The Hidden Bias Behind Faces

Source: Futomaki
Source: Futomaki

When you meet someone for the first time, a thousand things happen. Consciously and unconsciously you note their facial expressions, their body language, the tone of their voice – all of the myriad tiny movements that broadcast their essence as a person to you within seconds. It all happens so fast, and much of it below the conscious level, that we often fall back on logic to explain away why we feel a certain way about someone we’ve just met.

But beneath the pat comfort of logic, our beliefs are already formed. When meeting someone for the first time, our minds instantly scan through all of the faces held across our memories to check for a possible match, as a way to check if this person is someone you already know. If they don’t come up as a match, then you know this is a new person.

The curious thing is, remnants of that initial sweep get stuck in your mind even if the person is totally new. Maybe his chin or eyes remind you of the neighbor across the street from where you grew up. Maybe her stubby nose and wide cheekbones remind you of that girl in your health class in middle school.
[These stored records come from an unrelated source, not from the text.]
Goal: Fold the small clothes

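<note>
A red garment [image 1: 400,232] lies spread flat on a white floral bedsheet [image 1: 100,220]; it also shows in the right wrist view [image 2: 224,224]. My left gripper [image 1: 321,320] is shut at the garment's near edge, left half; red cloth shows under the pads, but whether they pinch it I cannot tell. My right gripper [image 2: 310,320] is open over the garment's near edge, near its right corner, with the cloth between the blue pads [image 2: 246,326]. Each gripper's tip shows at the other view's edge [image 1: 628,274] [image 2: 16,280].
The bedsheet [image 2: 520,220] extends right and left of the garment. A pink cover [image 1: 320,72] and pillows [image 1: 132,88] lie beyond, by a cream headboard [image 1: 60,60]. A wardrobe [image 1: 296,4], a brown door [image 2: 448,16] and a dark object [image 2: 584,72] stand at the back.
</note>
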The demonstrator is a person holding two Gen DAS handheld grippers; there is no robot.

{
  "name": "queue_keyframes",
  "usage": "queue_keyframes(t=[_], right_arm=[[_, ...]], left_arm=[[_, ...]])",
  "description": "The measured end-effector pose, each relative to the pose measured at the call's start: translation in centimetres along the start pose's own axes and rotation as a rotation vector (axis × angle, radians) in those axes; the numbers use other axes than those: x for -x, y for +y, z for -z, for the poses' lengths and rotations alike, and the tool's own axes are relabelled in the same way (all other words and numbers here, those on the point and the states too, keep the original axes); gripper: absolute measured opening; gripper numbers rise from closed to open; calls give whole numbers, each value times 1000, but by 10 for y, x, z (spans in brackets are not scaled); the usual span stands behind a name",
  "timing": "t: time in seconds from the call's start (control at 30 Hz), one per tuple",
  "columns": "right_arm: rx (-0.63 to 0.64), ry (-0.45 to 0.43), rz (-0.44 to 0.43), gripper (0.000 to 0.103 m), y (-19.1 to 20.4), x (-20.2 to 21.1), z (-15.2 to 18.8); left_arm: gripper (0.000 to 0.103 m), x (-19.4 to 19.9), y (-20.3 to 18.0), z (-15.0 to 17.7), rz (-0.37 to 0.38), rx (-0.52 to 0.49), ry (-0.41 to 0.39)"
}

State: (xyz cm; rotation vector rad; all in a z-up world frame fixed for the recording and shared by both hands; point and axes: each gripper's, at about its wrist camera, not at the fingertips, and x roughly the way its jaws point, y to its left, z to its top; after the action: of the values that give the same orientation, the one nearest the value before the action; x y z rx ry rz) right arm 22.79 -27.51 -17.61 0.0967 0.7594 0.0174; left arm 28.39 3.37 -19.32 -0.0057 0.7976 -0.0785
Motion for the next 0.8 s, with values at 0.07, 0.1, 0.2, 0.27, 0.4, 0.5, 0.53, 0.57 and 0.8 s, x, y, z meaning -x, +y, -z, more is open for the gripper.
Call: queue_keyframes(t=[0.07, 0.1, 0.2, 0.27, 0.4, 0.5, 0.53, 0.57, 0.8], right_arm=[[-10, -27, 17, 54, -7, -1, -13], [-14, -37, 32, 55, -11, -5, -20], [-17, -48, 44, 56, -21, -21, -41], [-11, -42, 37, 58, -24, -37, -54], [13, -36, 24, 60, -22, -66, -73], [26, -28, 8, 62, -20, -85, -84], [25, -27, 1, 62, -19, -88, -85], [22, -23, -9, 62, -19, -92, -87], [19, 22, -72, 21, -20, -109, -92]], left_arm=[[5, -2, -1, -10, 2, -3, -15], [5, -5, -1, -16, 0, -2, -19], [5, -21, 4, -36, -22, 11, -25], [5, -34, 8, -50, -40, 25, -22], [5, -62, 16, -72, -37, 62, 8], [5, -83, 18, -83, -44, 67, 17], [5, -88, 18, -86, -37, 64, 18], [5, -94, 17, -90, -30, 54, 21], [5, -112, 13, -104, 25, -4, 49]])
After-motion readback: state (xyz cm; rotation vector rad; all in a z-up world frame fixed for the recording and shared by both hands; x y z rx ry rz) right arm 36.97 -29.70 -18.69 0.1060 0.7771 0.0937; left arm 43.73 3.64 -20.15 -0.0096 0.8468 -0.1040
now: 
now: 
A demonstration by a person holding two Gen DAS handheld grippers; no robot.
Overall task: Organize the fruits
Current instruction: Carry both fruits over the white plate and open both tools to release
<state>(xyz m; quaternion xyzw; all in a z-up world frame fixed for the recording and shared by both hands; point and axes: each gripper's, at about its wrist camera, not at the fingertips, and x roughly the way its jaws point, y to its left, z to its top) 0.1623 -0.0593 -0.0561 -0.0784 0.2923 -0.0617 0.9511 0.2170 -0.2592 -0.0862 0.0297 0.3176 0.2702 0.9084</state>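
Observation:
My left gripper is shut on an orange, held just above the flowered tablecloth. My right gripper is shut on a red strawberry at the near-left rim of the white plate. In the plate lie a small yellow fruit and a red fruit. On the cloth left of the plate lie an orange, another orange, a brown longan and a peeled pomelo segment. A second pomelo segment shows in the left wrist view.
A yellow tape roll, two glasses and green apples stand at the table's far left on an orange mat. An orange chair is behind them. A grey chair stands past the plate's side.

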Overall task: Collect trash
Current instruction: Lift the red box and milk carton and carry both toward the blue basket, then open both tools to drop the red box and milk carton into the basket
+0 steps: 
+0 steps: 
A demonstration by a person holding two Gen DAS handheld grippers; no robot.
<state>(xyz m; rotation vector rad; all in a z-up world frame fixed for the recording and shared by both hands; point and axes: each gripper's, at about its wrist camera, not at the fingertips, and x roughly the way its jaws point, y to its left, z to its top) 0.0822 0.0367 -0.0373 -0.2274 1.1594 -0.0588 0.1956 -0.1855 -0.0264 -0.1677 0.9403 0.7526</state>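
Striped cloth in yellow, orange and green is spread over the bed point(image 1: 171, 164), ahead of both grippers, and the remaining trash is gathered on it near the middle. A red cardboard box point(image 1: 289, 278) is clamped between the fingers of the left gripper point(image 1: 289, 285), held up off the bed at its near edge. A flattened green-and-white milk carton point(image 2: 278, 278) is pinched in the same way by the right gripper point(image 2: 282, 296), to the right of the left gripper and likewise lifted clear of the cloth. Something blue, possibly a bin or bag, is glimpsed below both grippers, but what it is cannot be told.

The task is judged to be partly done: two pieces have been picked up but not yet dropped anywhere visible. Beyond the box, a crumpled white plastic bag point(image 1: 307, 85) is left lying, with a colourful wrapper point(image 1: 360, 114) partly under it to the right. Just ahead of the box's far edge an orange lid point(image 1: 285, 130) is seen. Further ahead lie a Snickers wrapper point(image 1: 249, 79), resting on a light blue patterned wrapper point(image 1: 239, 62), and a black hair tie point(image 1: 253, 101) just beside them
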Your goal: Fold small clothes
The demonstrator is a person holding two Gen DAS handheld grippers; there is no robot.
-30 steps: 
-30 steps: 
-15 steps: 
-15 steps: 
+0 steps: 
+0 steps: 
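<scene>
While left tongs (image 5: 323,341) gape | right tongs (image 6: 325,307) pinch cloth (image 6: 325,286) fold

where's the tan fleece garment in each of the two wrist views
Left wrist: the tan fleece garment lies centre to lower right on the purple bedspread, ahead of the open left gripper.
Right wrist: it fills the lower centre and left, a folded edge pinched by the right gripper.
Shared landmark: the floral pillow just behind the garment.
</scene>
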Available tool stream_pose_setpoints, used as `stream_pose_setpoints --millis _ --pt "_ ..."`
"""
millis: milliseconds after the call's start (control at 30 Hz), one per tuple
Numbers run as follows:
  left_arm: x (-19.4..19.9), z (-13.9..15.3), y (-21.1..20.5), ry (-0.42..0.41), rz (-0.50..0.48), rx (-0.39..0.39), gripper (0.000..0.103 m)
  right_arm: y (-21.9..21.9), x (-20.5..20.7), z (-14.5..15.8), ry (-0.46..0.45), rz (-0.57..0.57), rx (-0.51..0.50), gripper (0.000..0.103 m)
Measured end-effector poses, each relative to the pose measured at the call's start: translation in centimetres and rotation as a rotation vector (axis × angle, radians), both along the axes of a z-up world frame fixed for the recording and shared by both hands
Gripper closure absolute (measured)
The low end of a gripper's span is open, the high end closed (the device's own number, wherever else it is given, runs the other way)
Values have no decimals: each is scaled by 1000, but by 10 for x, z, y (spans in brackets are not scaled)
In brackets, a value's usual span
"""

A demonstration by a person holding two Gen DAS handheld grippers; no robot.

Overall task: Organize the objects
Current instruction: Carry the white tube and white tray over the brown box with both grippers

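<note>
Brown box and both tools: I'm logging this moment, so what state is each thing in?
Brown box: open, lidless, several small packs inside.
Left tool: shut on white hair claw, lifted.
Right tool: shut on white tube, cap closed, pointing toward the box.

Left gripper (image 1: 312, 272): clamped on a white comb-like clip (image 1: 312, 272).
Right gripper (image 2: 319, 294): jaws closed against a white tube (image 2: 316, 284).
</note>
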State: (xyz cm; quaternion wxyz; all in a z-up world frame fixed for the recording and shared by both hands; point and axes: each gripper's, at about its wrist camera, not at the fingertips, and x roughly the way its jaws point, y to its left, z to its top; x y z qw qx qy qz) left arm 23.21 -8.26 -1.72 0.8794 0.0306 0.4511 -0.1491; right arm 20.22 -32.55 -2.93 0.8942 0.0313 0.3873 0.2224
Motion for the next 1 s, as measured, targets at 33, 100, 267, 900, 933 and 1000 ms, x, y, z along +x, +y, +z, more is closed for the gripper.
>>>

Whatever the case, the older you get and the more people you encounter, the more likely you are to unconsciously map parts of faces from the past to new people. Because of how the mind works, the more features someone has in common with someone you’ve met previously, the more likely you are to inherit your opinion of that person when addressing the new one – even if their personalities couldn’t be more different.

These original faces, or personal archetypes that you’ve logged as the definitive carrier of these specific facial features, carry an outsize influence with how you interact with new people, subtly casting biases, prejudices and favoritism based solely on your personal connotations associated with their appearance.

Photo: Mike Mike
Photo: Mike Mike

Elusive Objectivity

In this light, influenced by artifacts from your past, true objectivity is impossible to attain – unless you are aware of the bias being applied and actively try to defuse the brunt of its effects. Only then, by becoming conscious of your innate distrust of or affinity for the new person, can you start to undo some of the subtle conditioning you’ve applied to yourself.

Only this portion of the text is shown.